This page covers the following topics:
» full word
» watch stress
» minimal pairs
» negate
» search in results
» maximal output
» web frequency
» syllable count
» grammar
» systems
» symbols
» analyses
Ticking this box will only return results that take your spelling input as a full word. While bat normally returns battery and acrobat besides bat, with ‘full word’ only bat is matched. So bat the ‘full word’ option is equivalent to #bat#.
The authors are notified of ‘full word’ searches that give no result, ie of words that are missing from the database. We will add the new items if legitimate.
If the spelling input contains a space, that is, if it consists of more than one word, each of these words is searched for as a full word. So if you were looking for Gwyneth Paltrow, CUBE would only find Gwyneth (at the time of writing this sentence), and it would send a report to the authors about the absence of the surname.
This is useful for matching only unstressed vowels (read more…).
CUBE can search for minimal pairs of a given string. For this, you must enter a string in the transcription box. This string will be considered a full word. No sound classes (introduced by !) or regular expressions are allowed in this string. Stress is ignored in minimal pair searches, ie the verb record rəkóːd and the noun record rɛ́koːd are considered a minimal pair. To search for minimal pairs of your input string tick the ‘minimal pairs’ button.
All vowels are interchangeable with each other. Thus fit fɪ́t is a minimal pair of feet fɪ́jt or fought foːt, ie the short vowel ɪ and the diphthong ɪj or the long monophthong oː are interchangeable.

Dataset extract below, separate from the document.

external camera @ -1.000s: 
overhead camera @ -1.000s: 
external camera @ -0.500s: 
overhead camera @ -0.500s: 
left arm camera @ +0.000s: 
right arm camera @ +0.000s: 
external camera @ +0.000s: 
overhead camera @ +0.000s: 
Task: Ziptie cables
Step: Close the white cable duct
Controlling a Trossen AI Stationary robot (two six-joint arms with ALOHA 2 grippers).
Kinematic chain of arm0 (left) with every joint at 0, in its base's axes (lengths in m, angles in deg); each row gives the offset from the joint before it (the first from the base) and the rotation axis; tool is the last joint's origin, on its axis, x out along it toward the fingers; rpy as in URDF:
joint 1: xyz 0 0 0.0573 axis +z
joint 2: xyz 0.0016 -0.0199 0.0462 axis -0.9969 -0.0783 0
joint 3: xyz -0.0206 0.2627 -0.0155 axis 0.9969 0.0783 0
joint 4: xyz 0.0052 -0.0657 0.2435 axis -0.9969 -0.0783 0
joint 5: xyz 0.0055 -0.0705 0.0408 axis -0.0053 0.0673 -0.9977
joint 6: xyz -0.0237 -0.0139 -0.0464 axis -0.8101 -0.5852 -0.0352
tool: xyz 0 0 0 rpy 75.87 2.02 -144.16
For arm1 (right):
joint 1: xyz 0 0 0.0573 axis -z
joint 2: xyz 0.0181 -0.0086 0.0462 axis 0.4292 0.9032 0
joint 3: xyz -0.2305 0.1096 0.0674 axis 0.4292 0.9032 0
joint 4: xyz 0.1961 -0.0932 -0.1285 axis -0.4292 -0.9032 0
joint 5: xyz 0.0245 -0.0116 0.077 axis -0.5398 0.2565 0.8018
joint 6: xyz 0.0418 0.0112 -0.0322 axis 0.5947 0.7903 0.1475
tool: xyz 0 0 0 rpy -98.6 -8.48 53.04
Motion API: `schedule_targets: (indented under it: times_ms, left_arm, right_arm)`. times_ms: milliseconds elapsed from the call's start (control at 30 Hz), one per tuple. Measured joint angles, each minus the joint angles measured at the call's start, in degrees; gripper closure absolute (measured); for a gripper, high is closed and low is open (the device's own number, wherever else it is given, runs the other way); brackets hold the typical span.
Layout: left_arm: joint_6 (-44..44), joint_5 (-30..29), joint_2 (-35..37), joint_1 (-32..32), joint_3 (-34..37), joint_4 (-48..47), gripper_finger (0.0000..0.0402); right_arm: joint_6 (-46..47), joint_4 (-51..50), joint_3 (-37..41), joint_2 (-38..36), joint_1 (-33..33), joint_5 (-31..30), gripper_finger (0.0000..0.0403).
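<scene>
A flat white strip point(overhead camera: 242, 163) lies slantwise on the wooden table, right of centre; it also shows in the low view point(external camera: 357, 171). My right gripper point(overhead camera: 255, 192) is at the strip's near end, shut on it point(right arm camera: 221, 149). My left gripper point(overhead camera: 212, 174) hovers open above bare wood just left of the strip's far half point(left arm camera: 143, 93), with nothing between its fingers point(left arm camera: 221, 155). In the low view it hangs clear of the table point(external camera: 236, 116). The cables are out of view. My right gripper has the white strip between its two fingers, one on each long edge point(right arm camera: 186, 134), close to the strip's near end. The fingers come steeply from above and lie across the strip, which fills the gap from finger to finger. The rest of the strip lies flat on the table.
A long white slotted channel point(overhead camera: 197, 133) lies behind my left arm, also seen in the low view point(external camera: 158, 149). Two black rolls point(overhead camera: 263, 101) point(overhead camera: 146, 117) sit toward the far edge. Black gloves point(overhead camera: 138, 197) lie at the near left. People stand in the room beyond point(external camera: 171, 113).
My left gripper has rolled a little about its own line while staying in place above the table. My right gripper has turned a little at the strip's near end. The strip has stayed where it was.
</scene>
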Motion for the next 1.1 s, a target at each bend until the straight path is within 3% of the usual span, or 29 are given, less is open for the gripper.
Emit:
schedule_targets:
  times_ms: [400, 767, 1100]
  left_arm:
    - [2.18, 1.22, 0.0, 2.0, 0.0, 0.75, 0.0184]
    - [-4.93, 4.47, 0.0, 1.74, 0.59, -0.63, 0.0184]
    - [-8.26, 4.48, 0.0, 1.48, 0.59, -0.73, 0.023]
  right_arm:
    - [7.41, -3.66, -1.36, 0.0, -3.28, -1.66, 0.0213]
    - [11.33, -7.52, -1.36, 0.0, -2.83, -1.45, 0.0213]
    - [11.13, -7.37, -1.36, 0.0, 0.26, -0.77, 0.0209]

Alternatively, you may give two strings separated by an equals sign (=) or slash mark (/) in the transcription box (remembering also to tick the ‘minimal pairs’ box in the first case, this is not obligatory if you separate the strings by a slash mark). This finds word pairs differing only in the strings specified. The first string may be ‘0’ (zero), in this case you get word pairs where one is longer by the second segment. Currently, e/a only finds cases where these two vowels do not bear a stress mark, to find minimal pairs in which they do (like bet vs bat), you have to input E/A.
Ticking the
Note that the
search | finds | does not find |
---|---|---|
#!~nap ☐ negate | cap, chap, gap, lap… | map, nap |
!n ☑ negate | cap, bag, fast, lab… | can, camp, conquer, nag… |
Ticking this button means that a new search will look only at the results of your last search. This is useful for narrowing down your results with successive searches.
It can be useful to combine this function with the ‘negate’ filter mentioned above.
If you do not limit your search sufficiently, there may be a very large number of matches, the displaying of which could slow down some machines. By default, therefore, CUBE limits results to 300 entries. By inserting a number in the ‘maximum output’ box, you can specify a smaller or greater number.
Note that this does not affect the ‘search in results’ option in any way: all the results are searched for in the next run, irrespective of how many of them are actually shown to you.
Each entry in CUBE is marked with its frequency of occurrence, as acquired from web searches (limited to the top-level domain ‘.uk’). These counts therefore reflect up-to-date usage, though they obviously exhibit some biases (eg towards popular culture and information technology) and are to some degree ephemeral. An additional limitation is that any items with the same spelling, regardless of upper/lower case, are treated as the ‘same word’: for example, the same frequency counts are given for the noun bit and the past-tense verb bit, the name Bill and the noun bill, the verb rip and the abbreviation RIP, the French capital and the Trojan prince Paris, etc. Despite these shortcomings we believe that these figures do provide some guidance regarding word frequency in current BrE.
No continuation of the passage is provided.